> _Your task_
From the entries below, return exactly the lines beginning at the one that contains "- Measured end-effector" and ending at the one that contains "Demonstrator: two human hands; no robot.", both of them included, and only those lines.
*** Record excerpts ***
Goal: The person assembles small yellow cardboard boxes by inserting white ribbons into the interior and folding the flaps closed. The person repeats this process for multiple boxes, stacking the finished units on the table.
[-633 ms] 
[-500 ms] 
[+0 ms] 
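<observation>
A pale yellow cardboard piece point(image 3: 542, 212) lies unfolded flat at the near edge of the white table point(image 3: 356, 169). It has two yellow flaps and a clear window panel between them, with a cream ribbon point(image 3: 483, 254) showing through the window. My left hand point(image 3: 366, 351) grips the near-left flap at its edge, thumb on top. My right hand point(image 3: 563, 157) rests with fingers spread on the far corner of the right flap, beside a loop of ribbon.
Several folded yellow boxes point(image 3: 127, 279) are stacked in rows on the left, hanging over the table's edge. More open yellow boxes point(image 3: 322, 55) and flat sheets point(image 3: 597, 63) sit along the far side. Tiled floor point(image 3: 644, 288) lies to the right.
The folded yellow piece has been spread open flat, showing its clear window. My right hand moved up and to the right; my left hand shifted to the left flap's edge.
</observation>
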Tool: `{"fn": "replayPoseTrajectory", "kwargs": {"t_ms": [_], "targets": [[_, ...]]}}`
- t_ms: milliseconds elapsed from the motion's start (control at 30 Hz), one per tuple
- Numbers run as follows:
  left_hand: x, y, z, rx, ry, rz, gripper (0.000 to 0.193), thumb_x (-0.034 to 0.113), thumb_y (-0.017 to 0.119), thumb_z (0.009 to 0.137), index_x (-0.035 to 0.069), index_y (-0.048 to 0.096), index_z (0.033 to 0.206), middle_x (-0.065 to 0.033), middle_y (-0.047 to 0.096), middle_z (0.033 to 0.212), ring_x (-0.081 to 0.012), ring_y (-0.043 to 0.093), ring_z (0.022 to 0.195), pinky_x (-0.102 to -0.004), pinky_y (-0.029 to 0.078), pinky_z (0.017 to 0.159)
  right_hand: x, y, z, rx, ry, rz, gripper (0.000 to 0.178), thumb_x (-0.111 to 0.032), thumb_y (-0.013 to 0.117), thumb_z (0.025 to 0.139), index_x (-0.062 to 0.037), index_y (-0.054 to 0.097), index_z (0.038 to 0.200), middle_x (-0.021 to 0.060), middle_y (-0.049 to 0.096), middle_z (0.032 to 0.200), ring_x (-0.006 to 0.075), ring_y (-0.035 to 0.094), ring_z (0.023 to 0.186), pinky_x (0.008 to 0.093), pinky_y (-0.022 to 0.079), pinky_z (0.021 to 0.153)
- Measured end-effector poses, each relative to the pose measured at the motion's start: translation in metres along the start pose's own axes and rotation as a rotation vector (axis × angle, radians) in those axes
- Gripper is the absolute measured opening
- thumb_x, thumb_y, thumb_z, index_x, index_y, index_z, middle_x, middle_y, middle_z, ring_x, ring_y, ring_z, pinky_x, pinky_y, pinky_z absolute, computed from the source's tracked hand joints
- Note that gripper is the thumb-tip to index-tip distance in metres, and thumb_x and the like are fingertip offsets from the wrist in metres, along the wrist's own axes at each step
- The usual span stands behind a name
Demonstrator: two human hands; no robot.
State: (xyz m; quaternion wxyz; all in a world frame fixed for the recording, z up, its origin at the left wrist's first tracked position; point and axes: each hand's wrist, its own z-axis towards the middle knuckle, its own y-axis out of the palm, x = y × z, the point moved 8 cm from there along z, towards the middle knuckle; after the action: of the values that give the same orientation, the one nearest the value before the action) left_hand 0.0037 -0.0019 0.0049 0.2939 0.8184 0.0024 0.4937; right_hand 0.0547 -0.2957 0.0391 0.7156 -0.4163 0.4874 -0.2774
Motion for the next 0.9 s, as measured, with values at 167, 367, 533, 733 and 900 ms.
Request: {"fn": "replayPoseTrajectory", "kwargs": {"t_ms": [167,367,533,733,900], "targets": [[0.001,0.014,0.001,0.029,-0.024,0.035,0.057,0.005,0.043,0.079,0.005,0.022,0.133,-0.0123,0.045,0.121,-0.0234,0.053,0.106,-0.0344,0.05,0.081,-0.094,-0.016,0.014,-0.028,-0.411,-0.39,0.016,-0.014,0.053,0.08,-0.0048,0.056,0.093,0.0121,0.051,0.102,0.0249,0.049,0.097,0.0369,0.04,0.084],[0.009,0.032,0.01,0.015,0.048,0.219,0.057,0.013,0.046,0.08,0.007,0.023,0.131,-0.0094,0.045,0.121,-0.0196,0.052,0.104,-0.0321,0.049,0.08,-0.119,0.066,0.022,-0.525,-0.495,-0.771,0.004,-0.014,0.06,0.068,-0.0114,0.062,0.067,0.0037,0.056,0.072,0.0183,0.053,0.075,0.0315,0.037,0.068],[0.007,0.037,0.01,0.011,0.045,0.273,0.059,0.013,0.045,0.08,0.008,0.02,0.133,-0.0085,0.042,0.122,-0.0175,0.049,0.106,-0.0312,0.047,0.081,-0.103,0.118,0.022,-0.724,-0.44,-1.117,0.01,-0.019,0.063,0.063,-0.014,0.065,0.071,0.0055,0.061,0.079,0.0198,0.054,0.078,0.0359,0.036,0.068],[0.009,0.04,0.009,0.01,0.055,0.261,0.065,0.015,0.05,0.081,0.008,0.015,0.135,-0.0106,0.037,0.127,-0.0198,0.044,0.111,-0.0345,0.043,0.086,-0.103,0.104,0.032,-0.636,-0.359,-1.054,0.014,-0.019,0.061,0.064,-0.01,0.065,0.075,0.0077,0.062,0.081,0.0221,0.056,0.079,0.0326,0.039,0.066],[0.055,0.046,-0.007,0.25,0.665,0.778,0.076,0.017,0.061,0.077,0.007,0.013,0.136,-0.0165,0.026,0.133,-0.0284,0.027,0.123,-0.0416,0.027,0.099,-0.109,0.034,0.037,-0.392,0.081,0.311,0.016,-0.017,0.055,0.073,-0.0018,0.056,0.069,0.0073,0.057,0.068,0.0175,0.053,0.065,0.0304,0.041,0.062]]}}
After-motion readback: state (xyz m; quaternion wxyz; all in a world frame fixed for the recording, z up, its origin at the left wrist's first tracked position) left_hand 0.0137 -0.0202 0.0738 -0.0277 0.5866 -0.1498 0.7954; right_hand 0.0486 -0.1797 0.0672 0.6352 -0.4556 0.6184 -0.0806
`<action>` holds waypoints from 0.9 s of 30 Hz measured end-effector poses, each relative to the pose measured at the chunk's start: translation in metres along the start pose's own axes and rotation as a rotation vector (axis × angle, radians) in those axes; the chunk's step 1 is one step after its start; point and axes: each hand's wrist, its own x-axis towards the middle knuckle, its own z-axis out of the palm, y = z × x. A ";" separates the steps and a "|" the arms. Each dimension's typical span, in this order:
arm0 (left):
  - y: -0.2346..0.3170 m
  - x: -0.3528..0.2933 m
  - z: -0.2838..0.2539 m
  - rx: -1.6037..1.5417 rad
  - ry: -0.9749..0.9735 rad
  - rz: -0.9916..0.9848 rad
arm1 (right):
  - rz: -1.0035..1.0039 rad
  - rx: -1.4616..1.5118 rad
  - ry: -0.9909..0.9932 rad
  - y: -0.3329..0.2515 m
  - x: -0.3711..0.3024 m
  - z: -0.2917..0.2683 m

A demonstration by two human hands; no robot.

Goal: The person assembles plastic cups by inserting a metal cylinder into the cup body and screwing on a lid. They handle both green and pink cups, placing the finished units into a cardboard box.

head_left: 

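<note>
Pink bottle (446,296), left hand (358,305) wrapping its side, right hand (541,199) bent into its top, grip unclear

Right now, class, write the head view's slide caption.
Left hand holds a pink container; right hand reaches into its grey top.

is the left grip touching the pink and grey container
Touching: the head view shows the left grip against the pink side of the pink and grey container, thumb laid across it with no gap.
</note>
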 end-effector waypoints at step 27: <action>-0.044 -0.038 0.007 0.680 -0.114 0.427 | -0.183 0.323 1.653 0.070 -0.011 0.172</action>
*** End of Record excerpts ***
> _Written response_
- Measured end-effector poses, each relative to the pose measured at the motion's start: translation in metres along the start pose's own axes and rotation as a rotation vector (axis × angle, radians) in those axes
- Gripper is the absolute measured opening
- thumb_x, thumb_y, thumb_z, index_x, index_y, index_z, middle_x, middle_y, middle_z, ring_x, ring_y, ring_z, pinky_x, pinky_y, pinky_z absolute, computed from the source's tracked hand joints
- Note that gripper is the thumb-tip to index-tip distance in metres, and thumb_x and the like are fingertip offsets from the wrist in metres, along the wrist's own axes at each step
- The usual span stands behind a name
Demonstrator: two human hands; no robot.

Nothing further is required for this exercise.